Anthony wrote, Uploading them now.
THEY HAD KNOWN EACH OTHER FOR SIX MONTHS, IN THE PECULIAR way strangers know each other online: screen name, alleged age and gender and whatever else the other chose to reveal or embellish or outright fabricate about himself. Excelsior11 lived in a log cabin in Nowhere, Pennsylvania. A Vietnam vet and former long-haul trucker, he now devoted himself, full-time, to the defense of the unborn. These facts were, of course, unverifiable, but Anthony accepted them at face value. It wasn’t the sort of biography anyone would bother to invent.
Excelsior11 was not Catholic. His insistence on this point was, at first, disquieting.
Excelsior11: I reject the worship of saints and angels. But I can see that you are a righteous man and I have no quarrel with your beliefs.

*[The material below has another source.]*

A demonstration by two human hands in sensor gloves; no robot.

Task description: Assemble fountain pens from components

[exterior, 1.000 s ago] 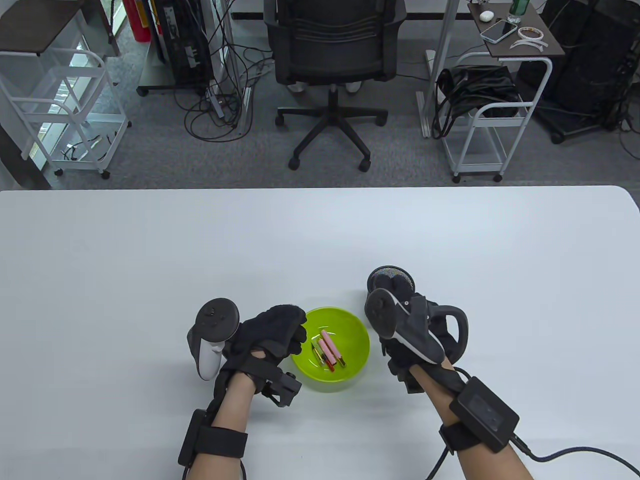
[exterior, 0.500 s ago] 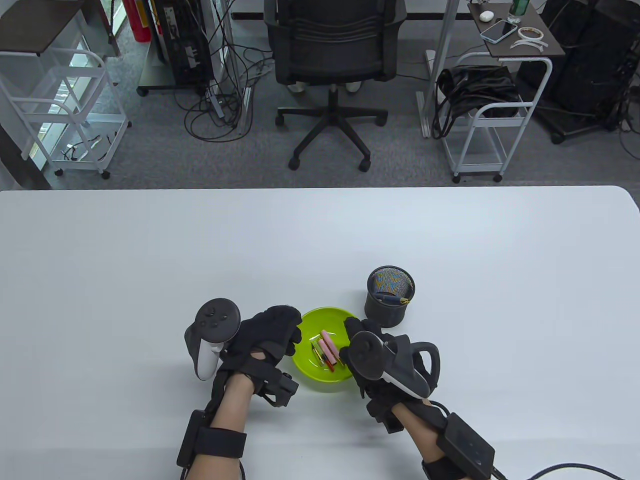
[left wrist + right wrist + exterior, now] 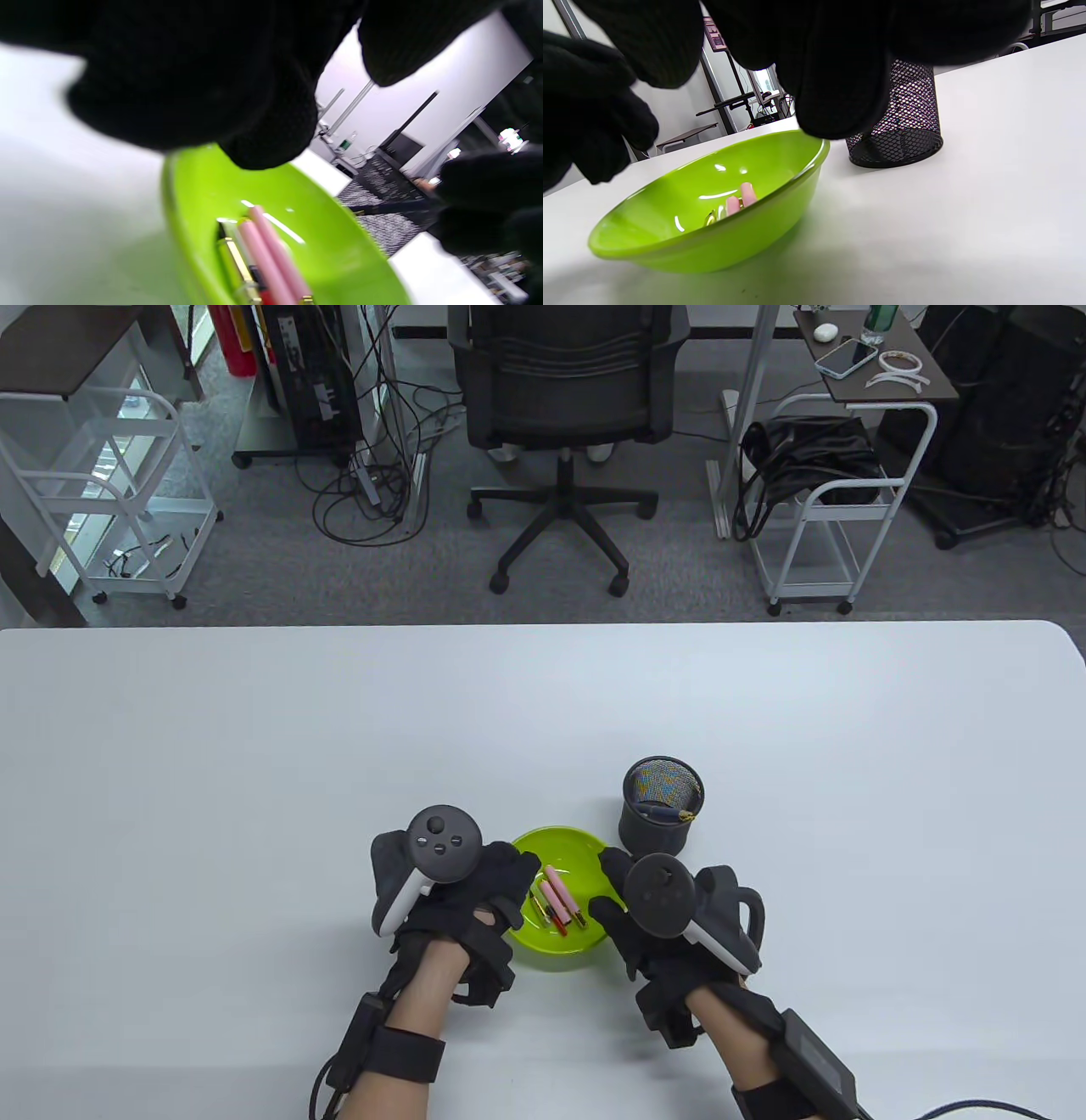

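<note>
A lime green bowl [image 3: 585, 848] sits near the table's front edge. Inside it lie several pen parts [image 3: 556, 897]: two pink barrels [image 3: 271, 254] beside gold, red-tipped pieces. In the right wrist view only the pink ends [image 3: 742, 198] show over the bowl's wall [image 3: 734, 250]. My left hand [image 3: 519, 872] hangs over the bowl's left rim, fingers loosely bent and holding nothing. My right hand [image 3: 609, 884] hovers at the right rim, also holding nothing. Just behind the bowl to the right stands a black mesh pen cup [image 3: 662, 806] with a dark pen inside.
The white table [image 3: 254, 746] stretches wide on both sides and behind the bowl. The mesh cup [image 3: 903, 123] stands close behind my right fingers. Beyond the far edge stand an office chair [image 3: 564, 381] and white carts on the floor.
My right hand has come back from over the mesh cup to the bowl's right rim. My left hand has shifted right and turned over the bowl's left rim.
</note>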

Anthony found these words reassuring. He had never been called righteous before. That his second-best friend was a Protestant made him feel worldly, cosmopolitan. He began to see Excelsior11 as a kind of mentor—like the old Japanese coot in The Karate Kid, the all-time favorite film of his youth.
Excelsior: ever upward. Though not Catholic, he had chosen a Latin screen name.
His method was Socratic. Each day, he sent Anthony a question to ponder.
Excelsior11: How would you defend the Right to Life if you found yourself in discussion with a Nonbeliever?
Excelsior11: What is the appropriate legal punishment for a woman who chooses to kill her child?
These questions lit up his brain. In thirty-nine years of attending Catholic Mass, he’d sat through so many sermons about abortion that the word itself had a soporific effect, like the “midnight sedation” he’d been given when his wisdom teeth were removed. To Anthony, who had never impregnated anyone and had little hope of doing so, abortion was a distant, abstract problem—a thing you were supposed to care about, like the national debt.